仕方ないよね。こうなっちゃったら。いつ死んでしまうか分からないって思ったら、今しかないって思ったら。こうなるわけだ。いまや、国の中ではカップル数急上昇中だよ。
「お姉ちゃん、大変だね。ひとり分けてよ」
「出来たら苦労しないよ。マリンはいないの?」
「うーん……。ほら、エルフって長生きだし、私とじゃ、さ」
まあ、確実に先に亡くなることだろう。戦死じゃなければ。
この村のエルフは割と若い人が多いしなぁ。マリンには合わないか。
「それより、ジェイドさん、すごいね。さっきも、ほら」
「みてたの? すごい勢いで連れてかれてたね」
「インディゴさんとか、スカーレットさんもだよ。クララちゃんたちも結構すごいけど」
まったく、この忙しい時期に……。私は出してもらえないしさ。
「あれ、ゆきちゃん。どうしたの?」
「あ、お姉ちゃんの雪豹」
真っ白な猫くらいの大きさの雪豹がこっちに歩いてくる。口には、手紙のようなものが。
これを渡しに来たようで、口の手紙を私にぐいと押しつけた。
レルフィアの女王、ソフィア女王
我は、魔族の王、つまり魔王だ。
そろそろお目にかかりたいと思い、手紙を渡すことにした。今読んでいるなら、届いているだろうな。

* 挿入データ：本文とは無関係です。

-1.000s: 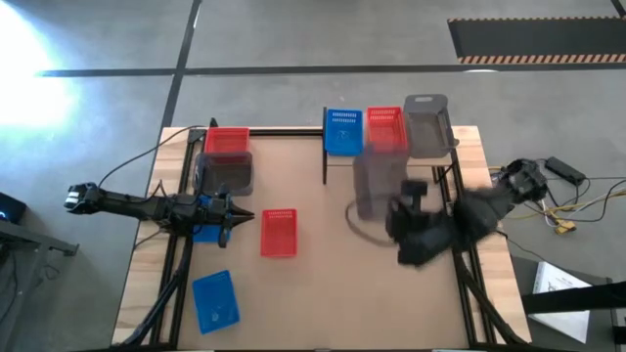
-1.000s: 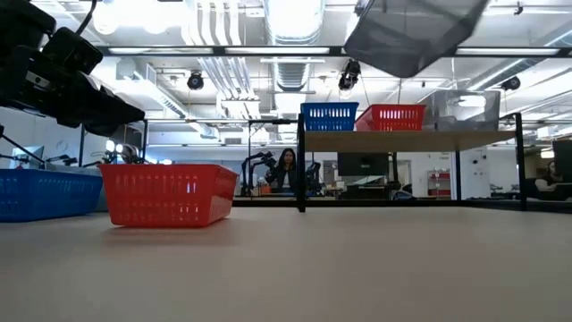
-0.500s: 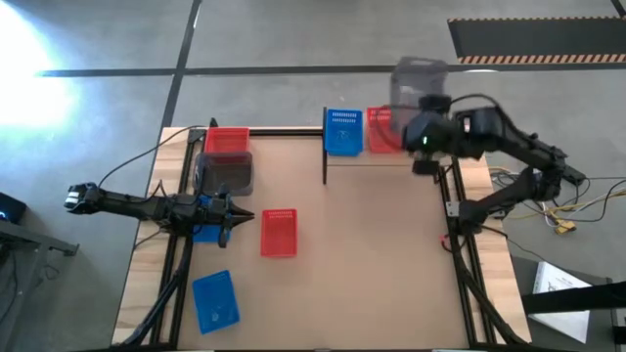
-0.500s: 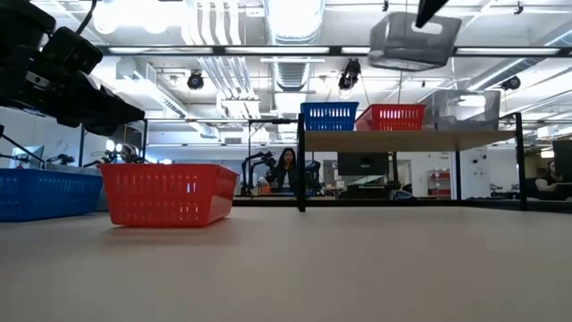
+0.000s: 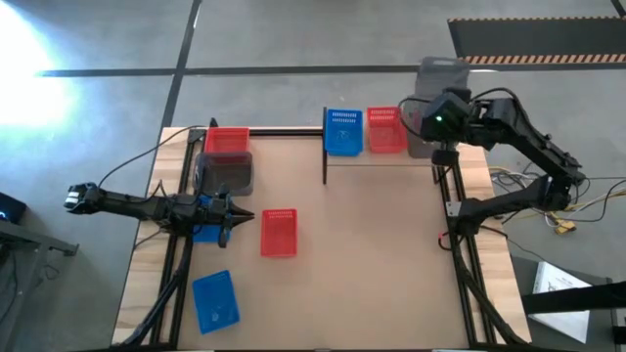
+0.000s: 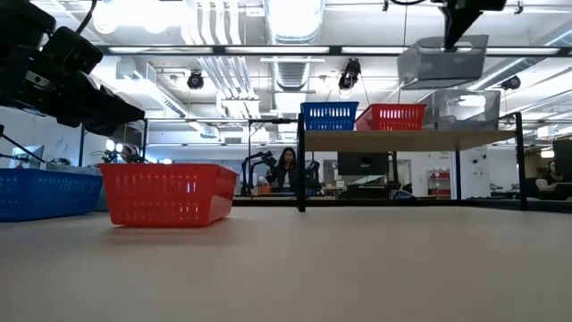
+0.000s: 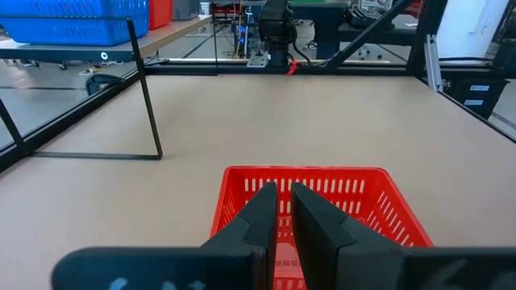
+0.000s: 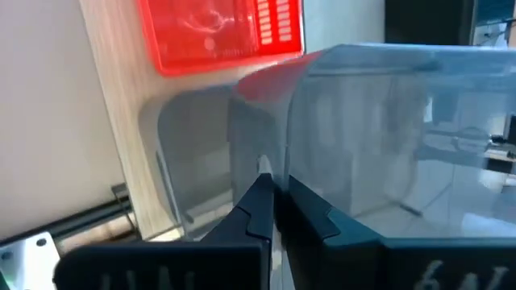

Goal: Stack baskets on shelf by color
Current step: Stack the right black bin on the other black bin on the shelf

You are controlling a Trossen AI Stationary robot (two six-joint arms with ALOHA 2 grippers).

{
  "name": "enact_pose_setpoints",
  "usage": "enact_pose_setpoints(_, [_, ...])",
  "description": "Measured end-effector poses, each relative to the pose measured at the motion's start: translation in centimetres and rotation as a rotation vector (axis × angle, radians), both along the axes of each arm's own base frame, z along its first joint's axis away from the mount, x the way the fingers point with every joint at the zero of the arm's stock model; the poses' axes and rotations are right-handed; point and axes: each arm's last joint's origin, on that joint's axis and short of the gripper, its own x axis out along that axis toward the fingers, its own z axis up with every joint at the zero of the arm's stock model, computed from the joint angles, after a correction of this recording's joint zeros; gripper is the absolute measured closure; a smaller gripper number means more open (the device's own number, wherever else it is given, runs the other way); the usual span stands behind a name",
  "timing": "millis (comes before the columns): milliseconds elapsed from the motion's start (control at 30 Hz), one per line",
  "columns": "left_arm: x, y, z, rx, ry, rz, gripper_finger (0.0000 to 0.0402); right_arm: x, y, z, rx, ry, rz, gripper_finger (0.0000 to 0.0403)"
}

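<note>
Right gripper (image 5: pixel 437 119) clenched on the wall of a grey basket (image 6: pixel 442 61), carrying it high over the shelf (image 6: pixel 402 140) at the table's 1 o'clock corner, directly above a second grey basket (image 6: pixel 460 107) seated there, likely so the two nest by colour. Blue basket (image 5: pixel 342 131) and red basket (image 5: pixel 385 130) already sit side by side on the shelf. Left gripper (image 5: pixel 227 217) waits at 9 o'clock, fingers pinched together on nothing, just short of a loose red basket (image 5: pixel 279 233) on the tabletop
</note>
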Motion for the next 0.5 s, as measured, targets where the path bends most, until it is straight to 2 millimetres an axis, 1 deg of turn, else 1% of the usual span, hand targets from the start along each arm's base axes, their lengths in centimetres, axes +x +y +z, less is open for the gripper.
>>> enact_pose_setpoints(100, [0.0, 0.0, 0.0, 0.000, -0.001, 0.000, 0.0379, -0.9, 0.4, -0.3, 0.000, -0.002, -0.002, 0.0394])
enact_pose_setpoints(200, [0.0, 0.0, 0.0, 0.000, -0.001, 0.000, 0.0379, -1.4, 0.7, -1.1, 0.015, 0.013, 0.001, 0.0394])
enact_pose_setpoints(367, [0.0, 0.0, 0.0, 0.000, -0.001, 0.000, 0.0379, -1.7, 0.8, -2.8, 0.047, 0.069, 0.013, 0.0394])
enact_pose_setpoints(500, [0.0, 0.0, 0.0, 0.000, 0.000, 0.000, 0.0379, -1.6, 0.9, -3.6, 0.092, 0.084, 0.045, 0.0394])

今から一年後、城まで来い。来年の秋に来てくれれば、それで構わん。
約束は、果たすように。
「なっ……?!」
「何が書いてあるの?」
マリンは読むと、呆れたような顔をする。
まあ、わざわざこんな手紙を送ってくるなんてね……。準備は出来るけど。
って、なんでゆきちゃんが持ってきた? どこにあったんだろう。
そんな事を考えていると、ゆきちゃんはもう一枚、私に紙を渡す。
手紙は届きましたか? 門の前に落ちていましたので、届けるように言いました。
スカーレット
「あ、なるほど。ありがとね、ゆきちゃん」
「にゃーあ」
「可愛い……」
マリンはゆきちゃんのことを気に入ったか。抱きしめてるけど、まあ、私が躾けたから、何があっても引っ掻いたり、噛むようなことはないだろう。
私はその場を後にする。
「お兄ちゃん、どうかしたの?」
「お前こそ何があったんだよ?!」
あの戦いのあとから、ナタリアがニコライにべったりだ。
私にとっては問題ないけれど、ニコライにとっては大問題。妹が離れてくれないんだからな。
「ナーターリーアー」
「はっ?! なんですか?」
「ううん。ずいぶん楽しそうだなって思って」
「なっ?! 別に、そんな気は全くありませんけど?」
なんか、レルフィア中で人間関係が……。
まあ、ほどほどにしてくれれば、何をしたって構わないけどさ。
ただ、ちょっと、なんとなく、ジェイドに近づいて欲しくないような気もするけど……。なんでだろ。